The institution had entered into a contract agreement with a security company for the provision of security services at Tshwaragano Brigade, ABC and Horticulture campuses at Kumakwane for a 2-year period which ended in June 2018, WeekendPost learnt.

After the contract expired in June 2018, an extension was granted till the 30th September 2018. Since then, there has been no security service coverage for the institution to-date. According to Auditor General, in the face of prevailing crimes, it is of paramount importance that government properties be protected by provision of security services at all times.

At Tlokweng Brigade, it was noted that the kitchen staff were working under difficult conditions as the kitchen facilities and equipment, such as the cold room, tilting pot, food warmers and solar power for hot water were dysfunctional. The kitchen roof was leaking and men’s restrooms was not working. All these need to be brought to a reasonable and functional state of repair.

The kitchen staff should use a purpose-designed Rations Ledger for the recording of receipts and issues of foodstuffs to reflect the usage of those items. As far back as 2014 the Department of Buildings and Engineering Services had found that the house occupied by the bursar was uninhabitable on account of structural defects, the report said.

A site visit during the audit had established that the house was indeed unfit for occupation as there were cracks on the walls, power switches were not working and the roof was leaking. On a sadder note, there were a number of finished items of clothing, such as dresses, shirts, and jackets from students’ practical exercises from the Fashion Design Textiles Workshop.
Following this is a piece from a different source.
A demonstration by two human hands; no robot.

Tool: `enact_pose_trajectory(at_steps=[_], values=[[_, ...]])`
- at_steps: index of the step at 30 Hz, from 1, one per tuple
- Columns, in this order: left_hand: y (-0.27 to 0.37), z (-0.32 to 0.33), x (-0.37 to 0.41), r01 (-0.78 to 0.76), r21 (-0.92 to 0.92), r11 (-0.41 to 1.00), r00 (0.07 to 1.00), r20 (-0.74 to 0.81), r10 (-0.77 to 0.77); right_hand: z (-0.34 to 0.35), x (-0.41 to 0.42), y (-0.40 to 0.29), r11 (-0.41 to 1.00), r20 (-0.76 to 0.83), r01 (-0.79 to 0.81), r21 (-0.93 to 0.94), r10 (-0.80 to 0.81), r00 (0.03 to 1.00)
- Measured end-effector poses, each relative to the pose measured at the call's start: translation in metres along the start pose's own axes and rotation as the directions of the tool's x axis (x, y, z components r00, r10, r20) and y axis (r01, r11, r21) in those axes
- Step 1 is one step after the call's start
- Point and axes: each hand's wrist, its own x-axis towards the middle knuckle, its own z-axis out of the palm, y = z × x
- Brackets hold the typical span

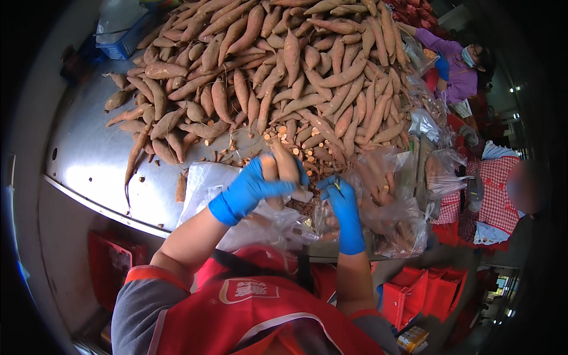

Auditor General shared her take on this, saying: “I have not been able to ascertain the policy on the disposal of products from these practicals. A trace of 103 green acid-proof overalls which had been purchased in August 2018 had indicated that there was no record of these items having been recorded or issued, nor were they available in stock. I was not able to obtain any explanation for this situation.”

Kgatleng brigade was also audited and inspected by Auditor General who observed that the brigade has 26 institutional houses at Bokaa, both old campus and new campus. Some of these houses are very old and dilapidated, with two declared uninhabitable. The condition of the houses is a clear indication of lack of care and maintenance of these properties.

At the time of the audit, there was no contractor engaged for the provision of security guard services at the new campus, after expiry of the previous one in July 2019.  It is hoped that steps would be taken to safeguard the security of the premises and government properties against any acts of hooliganism.

In August 2019, there was a break-in at the electrical and at the plumbing maintenance workshops and a number of high value items, such as drilling machines, bolt cutters, spanners and cables, were stolen. The break-in and theft were reported to the police.

“However, at the time of writing this report I was not aware of the outcome of the police investigation, nor of any loss report submitted in terms of the Supplies Regulations and Procedures,” Letebele said.